The Mars Science Laboratory rover is gently lowered to the Martian surface... we hope (NASA)
The Mars Science Laboratory rover is gently lowered to the Martian surface... we hope (NASA)

The next NASA rover mission to the Red Planet will be the Mars Science Laboratory (MSL) set for a 2009 launch. This mission will incorporate the biggest rover ever to be sent to the Martian surface, the MSL is the size of a small car and it will carry out a vast number of experiments in the hope of finding evidence for life (again).* This ambitious mission has a big price tag of $1.9 billion, so NASA will want to avoid any chance of “doing a Beagle” and ripping Mars a new impact crater.**

So, with this unprecedented mission comes an unprecedented way of lowering it to the Martian surface.
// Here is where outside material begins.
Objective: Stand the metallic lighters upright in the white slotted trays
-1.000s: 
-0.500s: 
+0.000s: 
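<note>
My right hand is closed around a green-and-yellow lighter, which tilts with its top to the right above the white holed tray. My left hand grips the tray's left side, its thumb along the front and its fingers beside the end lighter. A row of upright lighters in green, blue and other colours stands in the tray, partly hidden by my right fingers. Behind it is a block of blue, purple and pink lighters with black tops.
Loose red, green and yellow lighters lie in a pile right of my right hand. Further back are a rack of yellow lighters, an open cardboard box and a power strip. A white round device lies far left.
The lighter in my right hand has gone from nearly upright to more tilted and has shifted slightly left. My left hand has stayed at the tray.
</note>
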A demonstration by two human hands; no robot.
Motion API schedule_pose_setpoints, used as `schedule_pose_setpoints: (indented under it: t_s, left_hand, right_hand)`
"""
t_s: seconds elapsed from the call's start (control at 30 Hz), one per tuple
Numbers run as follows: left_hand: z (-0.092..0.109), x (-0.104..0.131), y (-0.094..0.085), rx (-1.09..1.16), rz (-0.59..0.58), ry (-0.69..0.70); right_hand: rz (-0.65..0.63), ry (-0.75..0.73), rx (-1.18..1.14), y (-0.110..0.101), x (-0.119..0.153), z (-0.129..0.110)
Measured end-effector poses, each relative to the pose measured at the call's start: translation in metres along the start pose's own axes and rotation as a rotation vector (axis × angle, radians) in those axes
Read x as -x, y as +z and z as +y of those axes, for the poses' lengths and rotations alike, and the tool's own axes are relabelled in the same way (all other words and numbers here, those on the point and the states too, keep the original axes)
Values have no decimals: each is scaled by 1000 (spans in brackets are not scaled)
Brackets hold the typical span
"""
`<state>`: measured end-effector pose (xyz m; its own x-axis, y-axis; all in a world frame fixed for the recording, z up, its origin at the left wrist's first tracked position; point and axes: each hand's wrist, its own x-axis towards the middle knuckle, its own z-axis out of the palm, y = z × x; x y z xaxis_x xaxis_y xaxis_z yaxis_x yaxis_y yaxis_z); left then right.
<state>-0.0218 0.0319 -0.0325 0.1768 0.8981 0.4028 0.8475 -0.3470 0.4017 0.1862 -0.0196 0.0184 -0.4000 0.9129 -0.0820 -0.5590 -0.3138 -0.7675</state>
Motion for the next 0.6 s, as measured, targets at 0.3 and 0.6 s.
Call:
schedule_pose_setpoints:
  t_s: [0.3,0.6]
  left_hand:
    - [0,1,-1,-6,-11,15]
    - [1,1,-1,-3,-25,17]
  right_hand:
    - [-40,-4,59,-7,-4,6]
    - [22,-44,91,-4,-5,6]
Sure, you have your obligatory drogue parachute, you even have a few rocket bursts to soften the touch-down (along the lines of this year’s Phoenix powered landing), but the MSL will also have a “sky crane” to help it out (in a not-so-dissimilar way to the lowering of the descending Mars Exploration Rovers in 2004, only more awesome).

To be honest, I’m as enthusiastic about this plan as I was when I found out that Phoenix would use a jetpack after freefalling the height of two Empire State Buildings (i.e. “are you mad??“)… but then again, what would I know? It looks like the powered landing worked out pretty well for Phoenix…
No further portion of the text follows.